Le Marché Jean-Talon attire plusieurs agriculteurs de la région métropolitaine qui viennent offrir leurs produits à un prix inférieur, dit-on, à ceux des supermarchés. Le samedi, c’est vraiment le rendez-vous du tout Montréal. Mais les marchands qui fournissent les consommateurs en produits frais doivent payer, en plus du permis d’opération, des redevances à la mafia. Avec elle, la collection des droits d’avoir pignon sur rue est effectuée directement par le mafioso local que l’auteur ennoblit par dérision en lui conférant le titre de Seigneur des rutabagas. C’est ce que l’on appelle « le racket de la protection ». On la paie rubis sur l’ongle ou on choisit son urne funéraire ou son lot au cimetière. Le code mafieux n’offre que cette alternative.

Abélard Hébert est le tueur à gages du caïd du Marché Jean-Talon, qui le désiste de son poste au profit d’un plus jeune. Pour subvenir à ses besoins, il choisit d’être chauffeur de taxi. Mais derrière son occiput germe une idée qui peut s’avérer très lucrative. Pourquoi ne pas devenir le nouveau Seigneur des rutabagas? C’est à ses risques et périls que l’on s’attaque à la mafia. Qu’à cela ne tienne! Le jeu en vaut la chandelle. C’est Régina, une préposée à l’entretien ménager d’un hôpital, qui va lui en fournir l’occasion. Il s’engage à récupérer son fils que l’ex-mari garde jalousement. Parole donnée, promesse tenue même s’il n’a pas tué depuis longtemps, sauf son père. Mais pour lui, ce n’était pas la même chose. C’était un meurtre commis par compassion. « Ce jour-là, papa s'est assoupi avant le souper. J'ai allumé un cigare et j'ai serré ma bouche pleine de fumée autour de ses grosses narines vérolées. Je lui ai verrouillé la mâchoire. Il s'est étouffé pour de bon. »

Son pacte qui le lie à Régina l’oblige à affronter le Seigneur des rutabagas. Pour échapper à ses hommes de peine s’amorce une course rocambolesque à travers le Québec et le Mexique. Abélard confie alors sa voiture de taxi à un adepte du Vaudou, lequel met en péril son objectif à cause de l’empathie de ce conducteur pour les immigrants, qu’ils soient noirs ou asiatiques. À vaincre sans péril, on triomphe sans gloire.

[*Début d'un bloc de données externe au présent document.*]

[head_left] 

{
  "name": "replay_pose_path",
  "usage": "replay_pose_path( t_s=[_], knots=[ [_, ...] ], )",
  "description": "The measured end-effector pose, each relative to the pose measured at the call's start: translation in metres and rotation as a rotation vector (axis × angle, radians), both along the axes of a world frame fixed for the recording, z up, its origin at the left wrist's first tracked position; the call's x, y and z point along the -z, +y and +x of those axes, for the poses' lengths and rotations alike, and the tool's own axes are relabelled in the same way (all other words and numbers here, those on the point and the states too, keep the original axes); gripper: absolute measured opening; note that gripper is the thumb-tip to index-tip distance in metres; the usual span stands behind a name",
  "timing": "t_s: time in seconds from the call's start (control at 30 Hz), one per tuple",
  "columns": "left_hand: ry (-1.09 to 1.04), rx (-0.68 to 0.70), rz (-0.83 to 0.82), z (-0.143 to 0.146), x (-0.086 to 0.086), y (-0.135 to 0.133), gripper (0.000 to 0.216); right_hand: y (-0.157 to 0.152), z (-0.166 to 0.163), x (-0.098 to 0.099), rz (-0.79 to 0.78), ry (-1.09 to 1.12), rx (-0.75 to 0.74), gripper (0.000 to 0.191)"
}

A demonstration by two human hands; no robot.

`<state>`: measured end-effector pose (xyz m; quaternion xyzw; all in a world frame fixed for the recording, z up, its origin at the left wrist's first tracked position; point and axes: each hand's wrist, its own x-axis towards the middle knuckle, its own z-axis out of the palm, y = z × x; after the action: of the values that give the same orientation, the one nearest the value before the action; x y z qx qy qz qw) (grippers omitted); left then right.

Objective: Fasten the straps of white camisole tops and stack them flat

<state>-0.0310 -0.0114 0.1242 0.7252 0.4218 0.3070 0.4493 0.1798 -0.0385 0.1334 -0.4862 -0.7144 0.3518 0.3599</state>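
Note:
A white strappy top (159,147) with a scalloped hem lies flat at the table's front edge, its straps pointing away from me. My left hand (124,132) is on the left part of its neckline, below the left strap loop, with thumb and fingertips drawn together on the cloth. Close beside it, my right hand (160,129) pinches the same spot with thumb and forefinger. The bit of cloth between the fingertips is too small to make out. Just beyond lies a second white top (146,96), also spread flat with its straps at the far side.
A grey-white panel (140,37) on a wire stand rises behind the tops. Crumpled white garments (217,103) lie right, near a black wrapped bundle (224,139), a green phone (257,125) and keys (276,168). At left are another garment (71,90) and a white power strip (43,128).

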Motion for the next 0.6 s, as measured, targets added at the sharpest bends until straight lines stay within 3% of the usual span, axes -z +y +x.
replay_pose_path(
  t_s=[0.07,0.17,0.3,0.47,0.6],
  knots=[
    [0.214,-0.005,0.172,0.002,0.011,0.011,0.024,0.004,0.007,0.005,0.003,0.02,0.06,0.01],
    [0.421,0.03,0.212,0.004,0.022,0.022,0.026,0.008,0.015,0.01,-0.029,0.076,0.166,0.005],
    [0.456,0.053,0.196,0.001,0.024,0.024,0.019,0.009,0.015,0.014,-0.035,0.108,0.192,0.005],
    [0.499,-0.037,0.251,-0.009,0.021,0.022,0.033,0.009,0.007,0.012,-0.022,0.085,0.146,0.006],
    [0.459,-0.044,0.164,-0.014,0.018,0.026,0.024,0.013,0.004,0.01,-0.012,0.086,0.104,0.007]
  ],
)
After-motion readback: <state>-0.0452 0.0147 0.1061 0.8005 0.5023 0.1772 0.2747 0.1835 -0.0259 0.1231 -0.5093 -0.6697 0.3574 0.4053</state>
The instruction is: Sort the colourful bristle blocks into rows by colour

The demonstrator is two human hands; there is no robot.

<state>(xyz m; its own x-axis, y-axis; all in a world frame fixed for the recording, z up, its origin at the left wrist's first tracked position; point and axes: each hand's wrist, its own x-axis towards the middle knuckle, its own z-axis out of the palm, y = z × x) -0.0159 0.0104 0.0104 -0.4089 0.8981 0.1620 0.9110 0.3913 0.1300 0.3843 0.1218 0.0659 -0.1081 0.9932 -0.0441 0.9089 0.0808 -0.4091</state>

Ce roman farfelu brosse paradoxalement un tableau réaliste du Québec actuel. L’humour noir et un brin surréaliste contribue à freiner nos possibles réactions moroses à l’égard de notre vécu social : le changement d’orientation des soins hospitaliers, les tracasseries occasionnées par la garde des enfants du divorce, l’entrée massive d’immigrants qui nous oblige à nous remettre en question, la domination des instances économiques et politiques par des organisations criminelles, telle que montré par Jean-Jacques Pelletier dans ses magnifiques polars. Avec une écriture efficace et une verve hallucinatoire, l’auteur embarque facilement le lecteur qui ne craint pas de se voir dans un miroir déformant. Cette œuvre nous fait rire pour éviter les pleurs sur le drame vécu des Québécois, semblable en cela au reste de l’Occident.